Non, ne venez pas. Dans cette déroute il me reste des instants de grande lucidité où je juge le danger proche et où j'ai la volonté de l'éloigner. Le soin qu'il me faut déployer pour ne pas m'abandonner à cette douleur, pour que ceux qui m'entourent n'en soupçonnent pas la cause, me donne une force factice sur moi-même; je ne veux pas la perdre.

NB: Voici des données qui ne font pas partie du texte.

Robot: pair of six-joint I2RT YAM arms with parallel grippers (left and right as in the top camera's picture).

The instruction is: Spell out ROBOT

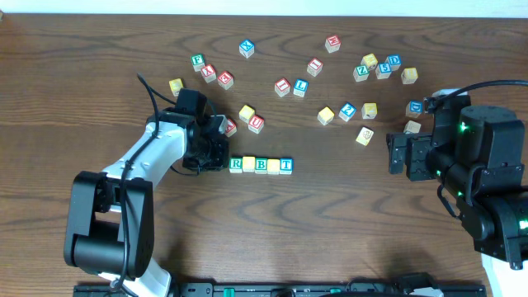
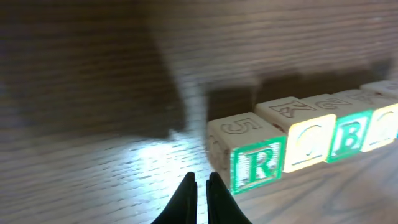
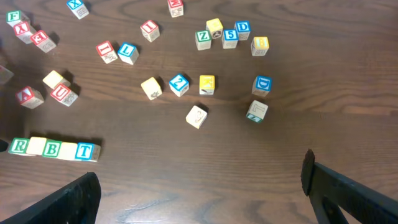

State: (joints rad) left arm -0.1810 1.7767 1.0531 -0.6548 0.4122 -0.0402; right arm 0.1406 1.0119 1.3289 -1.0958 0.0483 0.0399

Cette force maîtrise l'exaltation où je suis à certaines heures. En tête à tête avec vous, qu'adviendrait-il de moi? L'emportement d'une passion vraie, unique, d'une tendresse si profonde est peut-être contagieux? Vous avez beau être de séniles jeunes hommes et vivre par curiosité, sais-je si le feu qui me dévore ne vous échaufferait pas? J'ai peur de faiblir sous la pression de vos lèvres sur mes mains... Ah! quelles voluptés vos baisers coulent dans mes veines et de quelle ivresse ils m'emplissent toute!
Mais je puis vous voir dans le monde; j'irai après-demain à l'Opéra. Je sais que ma belle-sœur vous a offert une place dans la loge. Venez. Je me fais une joie et un martyre à l'idée d'être auprès de vous durant ces heures.